God’s plan of salvation included a provision for everyone to be reconciled to him through the death of his son Jesus on the cross (Romans 3:24). In order for there to be a level playing field, God provided salvation by grace, as a free gift, so that no one would be left out. Paul stated, “Therefore we conclude that a man is justified by faith without the deeds of the law” (Romans 3:28). Paul’s comparison of the wages of sin to God’s free gift of salvation showed that there was no logical reason why a person should choose to live a life of sin. He stated, “For the wages of sin is death; but the gift of God is eternal life through Jesus Christ our Lord” (Romans 6:23). The Greek word translated death, thanatos “has the basic meaning of separation of the soul (the spiritual part of man) from the body (the material part), the latter ceasing to function and turning to dust…Death is the opposite of life; it never denotes nonexistence. As spiritual life is conscious existence in communion with God, so spiritual death is conscious existence in separation from God” (G2288).

Paul used the analogy of a woman that was freed from the law of marriage by the death of her husband to explain how a believer is dead to sin as a result of receiving God’s free gift of salvation. Paul stated, “But now we are delivered from the law, that being dead wherein we were held; that we should serve in newness of spirit, and not in the oldness of the letter” (Romans 7:6). Paul’s primary concern was that believer’s understand that freedom from sin was something that had to be dealt with apart from the sinner’s justification by faith. Although the guilt of sin is removed instantaneously when a person is born again, the desire to commit sin does not go away. Paul admitted, “I do not understand myself. I want to do what is right but I do not do it. Instead, I do the very thing I hate” (Romans 7:15, NLV). The Apostle Paul, who is considered by most to be a model Christian wasn’t exempt from the natural human tendency to rebel against God. His description of the believer’s struggle to overcome sin (Romans 7:13-25) is thought by some to be a personal testimony to the weakness of his flesh.

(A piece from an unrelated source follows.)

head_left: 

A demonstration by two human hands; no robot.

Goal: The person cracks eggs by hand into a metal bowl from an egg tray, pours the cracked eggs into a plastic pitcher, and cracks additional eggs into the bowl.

Paul suggested that sin is a powerful force that operates in believers and unbelievers alike. He argued, “Now if I do that I would not, it is no more I that do it, but sin that dwelleth in me. I find then a law, that, when I would do good, evil is present with me” (Romans 7:20-21). Rather than giving believers an excuse to commit sin, Paul’s identification of the sin nature that dwells in everyone was most likely meant to explain why Christian’s are not made perfect when they are reconciled to God. Paul stated, “For we know that the law is spiritual: but I am carnal, sold under sin” (Romans 7:15:14). The point Paul was trying to make was that his human body or flesh was still subject to sin as evidenced by the physical death he would eventually experience. It was only his spirit that was regenerated when he accepted Christ. Paul stated, “But I see another law in my members, warring against the law of my mind, and bringing me into captivity to the law of sin which is in my members” (Romans 7:23). It seems likely that Paul was thinking of his own physical death when he exclaimed, “O wretched man that I am! who shall deliver me from the body of this death?” (Romans 7:24).